LE VAUTOUR BLANC

 

L’été touche à sa fin. Chez les vautours percnoptères, les querelles de voisinage deviennent plus nombreuses, l’heure du grand départ a sonné.
Rapace au physique exceptionnel, le vautour percnoptère était considéré par les anciens Egyptiens comme le « purificateur sacré ». A cela une raison, il débarrasse les pâturages des animaux morts, évitant ainsi les épidémies. Inscrit sur la liste des oiseaux protégés, il niche en Provence et dans les Pyrénées.
Là-haut sur  la falaise, la laine de mouton qui recouvrait le nid est tassée par les pluies, quelques branches sont tombées. « Espérons que la Marie-Blanque, comme nous la surnommons à cause de son plumage blanc, reviendra au mois de mars prochain pour y remettre de l’ordre », confie un bénévole du Fonds d’Intervention pour les Rapaces, qui veille pendant l’été sur les aires où grandissent les jeunes.
Un grand planeur
Au printemps, reconnaissable à son allure en vol, la tête rentrée, le vautour percnoptère va dessiner dans le ciel des cercles gracieux qui permettent d’observer sa silhouette blanche aux ailes bordées de noir. D’abord seul, il sera rejoint par sa partenaire aux abords de l’aire, située à une grande hauteur, dans une cavité à l’abri d’un surplomb rocheux. Le nid, garni de laine et de poils, installé sur un monticule de branche très épais, ne craint pas les plus grosses intempéries.

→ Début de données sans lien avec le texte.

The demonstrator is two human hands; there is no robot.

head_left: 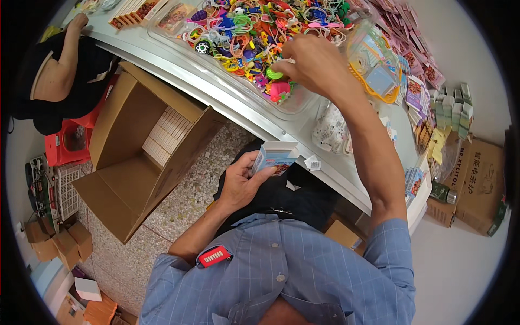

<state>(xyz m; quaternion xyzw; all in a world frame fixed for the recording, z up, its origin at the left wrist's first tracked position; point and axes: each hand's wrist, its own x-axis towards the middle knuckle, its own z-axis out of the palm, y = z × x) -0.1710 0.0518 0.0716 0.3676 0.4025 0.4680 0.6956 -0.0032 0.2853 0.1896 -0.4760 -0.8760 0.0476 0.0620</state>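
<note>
My left hand (241, 181) holds a small blue carton (275, 158) upright in front of my body, thumb across its front. The carton's white top flap stands up and its top is open. Above the near right part of a clear plastic tray (292, 108), my right hand (317, 65) reaches in with bent, closed fingers. Something pale shows by its fingertips, too small to name. Colourful small toys (249, 38) with loops fill the tray in a heap. A round green toy (274, 72) lies just below my right thumb.
A yellow basket (387, 98) with blue cards and a clear bag (330, 127) of small packets stand to the right. Pink packets (403, 32) pile behind. Below the table's left edge, a large open cardboard box (130, 151) holds rows of cartons. Another person's arm (62, 70) rests at far left.
</note>
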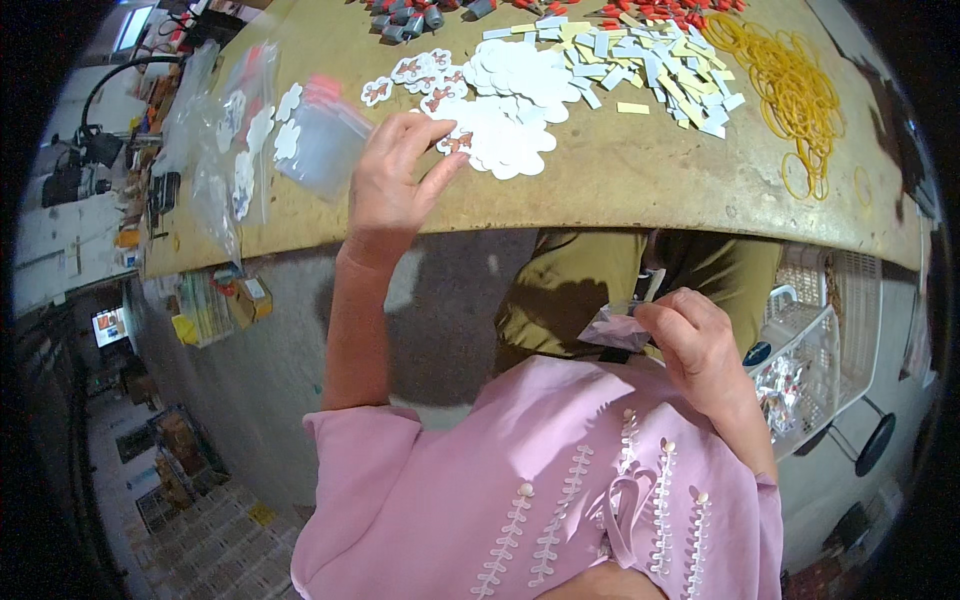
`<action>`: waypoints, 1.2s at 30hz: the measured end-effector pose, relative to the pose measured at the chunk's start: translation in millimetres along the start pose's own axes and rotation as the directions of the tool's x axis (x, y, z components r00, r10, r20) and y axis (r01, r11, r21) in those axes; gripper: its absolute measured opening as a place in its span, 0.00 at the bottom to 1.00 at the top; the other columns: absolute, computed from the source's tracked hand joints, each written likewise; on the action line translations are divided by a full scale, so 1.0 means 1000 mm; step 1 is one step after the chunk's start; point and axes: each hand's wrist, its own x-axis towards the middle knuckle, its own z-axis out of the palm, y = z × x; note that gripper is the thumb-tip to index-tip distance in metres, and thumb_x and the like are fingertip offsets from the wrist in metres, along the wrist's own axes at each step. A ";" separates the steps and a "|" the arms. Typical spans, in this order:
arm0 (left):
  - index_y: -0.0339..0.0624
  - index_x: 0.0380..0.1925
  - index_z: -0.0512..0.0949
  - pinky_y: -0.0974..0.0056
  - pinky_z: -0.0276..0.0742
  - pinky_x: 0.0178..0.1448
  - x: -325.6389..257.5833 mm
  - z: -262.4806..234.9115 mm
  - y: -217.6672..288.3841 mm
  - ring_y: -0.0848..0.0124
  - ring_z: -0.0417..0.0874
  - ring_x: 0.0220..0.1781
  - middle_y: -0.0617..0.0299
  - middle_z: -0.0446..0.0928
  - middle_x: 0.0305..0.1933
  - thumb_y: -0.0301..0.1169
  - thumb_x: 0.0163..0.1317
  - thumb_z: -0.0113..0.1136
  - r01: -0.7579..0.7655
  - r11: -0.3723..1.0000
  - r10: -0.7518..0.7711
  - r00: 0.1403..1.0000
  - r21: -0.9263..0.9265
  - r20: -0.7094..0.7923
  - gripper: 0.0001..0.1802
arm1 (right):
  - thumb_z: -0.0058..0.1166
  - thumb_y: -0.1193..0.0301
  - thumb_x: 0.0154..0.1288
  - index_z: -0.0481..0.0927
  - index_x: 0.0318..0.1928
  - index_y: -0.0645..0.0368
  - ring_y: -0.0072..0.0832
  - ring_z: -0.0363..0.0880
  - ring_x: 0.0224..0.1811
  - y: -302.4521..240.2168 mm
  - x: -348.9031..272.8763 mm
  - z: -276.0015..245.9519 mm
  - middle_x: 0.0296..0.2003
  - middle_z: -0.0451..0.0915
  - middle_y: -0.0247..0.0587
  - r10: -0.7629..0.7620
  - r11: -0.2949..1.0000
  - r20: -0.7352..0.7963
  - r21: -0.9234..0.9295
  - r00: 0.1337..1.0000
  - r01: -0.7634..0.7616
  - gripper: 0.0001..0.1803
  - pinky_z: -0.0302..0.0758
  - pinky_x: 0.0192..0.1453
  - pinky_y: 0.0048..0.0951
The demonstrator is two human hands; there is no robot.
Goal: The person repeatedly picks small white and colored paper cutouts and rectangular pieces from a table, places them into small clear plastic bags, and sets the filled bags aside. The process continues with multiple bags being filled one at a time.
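At the edge of a pile of white cloud-shaped cutouts (515,140), the thumb and forefinger of my left hand (393,172) close on the opposite edges of one cutout with a brown printed figure (459,143). More printed cutouts (415,70) lie just beyond these fingers. My right hand (692,335) is low over my lap, below the table edge, pinching a small clear plastic bag (612,328) by its top. Something pale or pinkish shows through the bag; I cannot tell whether it is inside.
Clear zip bags (325,140) lie left on the table (640,185). Along its far side are grey-and-red pieces (405,22), pale blue and yellow strips (650,70) and yellow rubber bands (795,90). White plastic baskets (850,330) with small wrapped items stand at my right.
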 end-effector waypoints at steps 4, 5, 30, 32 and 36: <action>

Avant le lever du soleil, dès que l’engoulevent a terminé sa trille et que le rouge-gorge a sonné le réveil de la forêt, l’oiseau blanc part à la recherche de sa nourriture. Son acuité visuelle est excellente : il peut voir un aliment de 6 cm à une distance d’un kilomètre. Prudent, il se pose à bonne distance de la dépouille repérée et passe parfois plus de deux heures à faire sa toilette, laissant aux autres le soin de commencer à se nourrir. Puis, par bonds successifs, il arrive sur le lieu du festin ; aussitôt les autres charognards s’écartent. Le grand corbeau courroucé revient piquer la queue de l’oiseau blanc. Au sol, le vautour est moins élégant qu’en vol ; jamais un cri, seulement quelques coups de bec ou d’aile pour écarter les voisins. Le percnoptère déchire la viande avec son bec, la tenant par ses pattes, avalant de petites bribes. Le couple vient rarement aux mêmes heures, mais lorsque cela arrive, ils ne mangent jamais l’un à côté de l’autre, chacun attend son tour.
De l’Afrique aux Pyrénées
Cette année, ils ont deux oisillons à élever. Pour les ravitailler, le mâle ou la femelle commence par se nourrir, puis déchire des lambeaux de viande qu’il aligne au bord de son bec. Quand celui-ci est garni, il lève la tête, saute sur un rocher et s’élance vers la nichée pour donner la becquée. Il n’hésite pas non plus à chercher des sauterelles et à retourner les bouses de vache afin d’y attraper les plus gros insectes.
Pendant quatre années, les jeunes vont errer au-dessus de l’Afrique et changer de plumage ; le noir devient blanc par touches successives. Quand leur plumage sera comme neige, ils reviendront planer au-dessus des Pyrénées.